◆ WORK TO COMPLETE ◆
Which lines hold the string "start"? Copy each of them from the material below.

◆ DATA EXCERPT ◆

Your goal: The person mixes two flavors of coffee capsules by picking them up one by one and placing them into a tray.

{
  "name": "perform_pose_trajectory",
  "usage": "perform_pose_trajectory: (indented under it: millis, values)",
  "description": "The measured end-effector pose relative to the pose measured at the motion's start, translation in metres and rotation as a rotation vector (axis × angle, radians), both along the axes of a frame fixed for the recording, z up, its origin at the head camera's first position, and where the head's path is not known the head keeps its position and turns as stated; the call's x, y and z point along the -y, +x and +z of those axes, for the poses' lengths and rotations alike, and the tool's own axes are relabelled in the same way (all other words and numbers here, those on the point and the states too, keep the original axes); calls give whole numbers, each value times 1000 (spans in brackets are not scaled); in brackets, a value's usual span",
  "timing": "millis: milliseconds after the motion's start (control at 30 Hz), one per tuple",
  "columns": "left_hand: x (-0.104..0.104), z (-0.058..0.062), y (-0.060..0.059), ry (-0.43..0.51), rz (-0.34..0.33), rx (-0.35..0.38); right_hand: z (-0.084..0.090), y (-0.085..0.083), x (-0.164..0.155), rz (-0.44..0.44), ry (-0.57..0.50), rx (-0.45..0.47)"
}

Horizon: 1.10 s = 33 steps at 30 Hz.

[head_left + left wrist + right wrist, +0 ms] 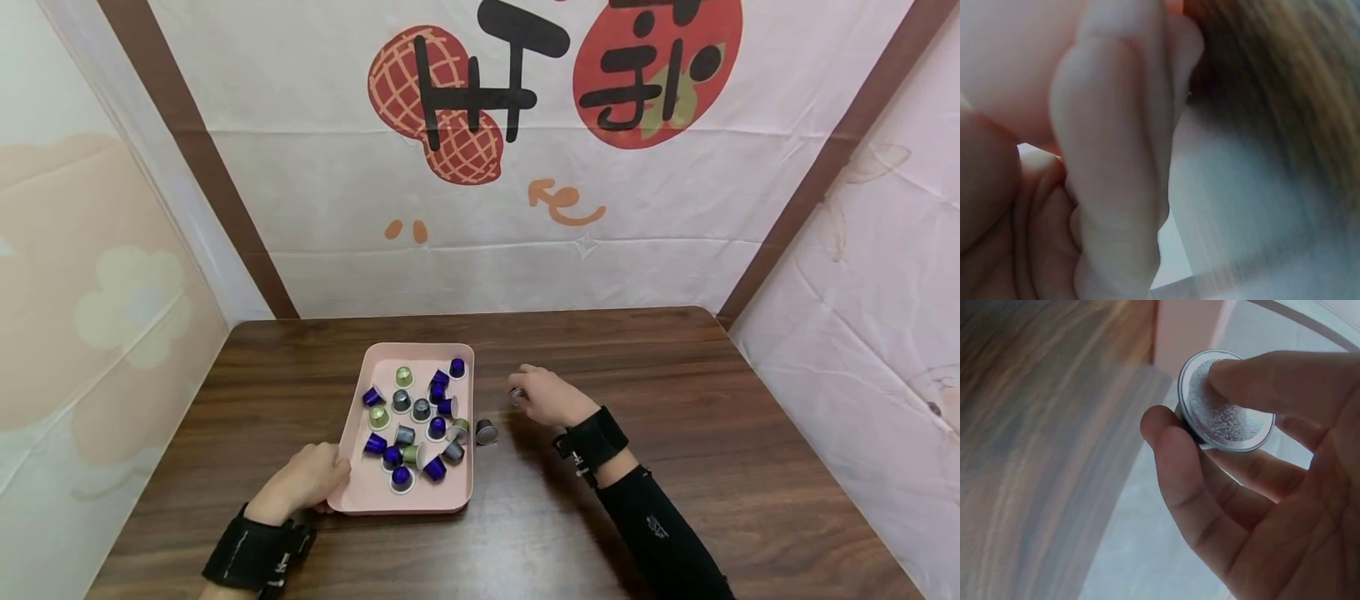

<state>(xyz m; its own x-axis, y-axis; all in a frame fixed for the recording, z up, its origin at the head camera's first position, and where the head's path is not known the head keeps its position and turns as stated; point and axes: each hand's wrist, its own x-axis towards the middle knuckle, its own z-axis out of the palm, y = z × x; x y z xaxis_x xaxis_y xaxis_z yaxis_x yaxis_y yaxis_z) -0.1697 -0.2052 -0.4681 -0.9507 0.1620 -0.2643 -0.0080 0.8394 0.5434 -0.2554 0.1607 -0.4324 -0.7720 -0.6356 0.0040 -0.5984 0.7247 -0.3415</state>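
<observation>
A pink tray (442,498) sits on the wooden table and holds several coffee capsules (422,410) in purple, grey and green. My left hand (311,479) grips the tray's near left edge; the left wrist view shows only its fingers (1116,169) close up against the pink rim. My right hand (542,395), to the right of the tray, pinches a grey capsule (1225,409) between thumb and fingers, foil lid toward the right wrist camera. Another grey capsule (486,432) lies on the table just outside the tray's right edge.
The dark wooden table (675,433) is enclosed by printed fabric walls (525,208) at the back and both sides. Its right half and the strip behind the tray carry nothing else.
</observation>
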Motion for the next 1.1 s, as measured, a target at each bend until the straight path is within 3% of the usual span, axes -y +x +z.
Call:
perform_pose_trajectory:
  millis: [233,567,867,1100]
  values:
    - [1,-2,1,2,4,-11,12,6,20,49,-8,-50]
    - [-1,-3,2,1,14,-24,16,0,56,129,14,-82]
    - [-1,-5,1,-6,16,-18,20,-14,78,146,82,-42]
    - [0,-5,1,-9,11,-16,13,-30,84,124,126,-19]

◆ COMPLETED TASK ◆
  "description": "The measured end-effector pose relative to the pose measured at the motion's start, translation in metres and rotation as a rotation vector (axis × angle, radians), both along the axes of a frame fixed for the recording, z up, its origin at the head camera's first position, and where the head's path is not known the head keeps its position and turns as stated; the call's x, y and z point along the -y, +x and +z of those axes, for the poses' lengths and rotations alike, and the tool's own axes are relabelled in the same way (all other words and numbers here, those on the point and the states too, keep the original axes); calls give whole numbers, each value times 1000 (spans in brackets are not scaled); in brackets, a value's usual span",
  "timing": "millis: milliseconds after the motion's start (control at 30 Hz), one per tuple",

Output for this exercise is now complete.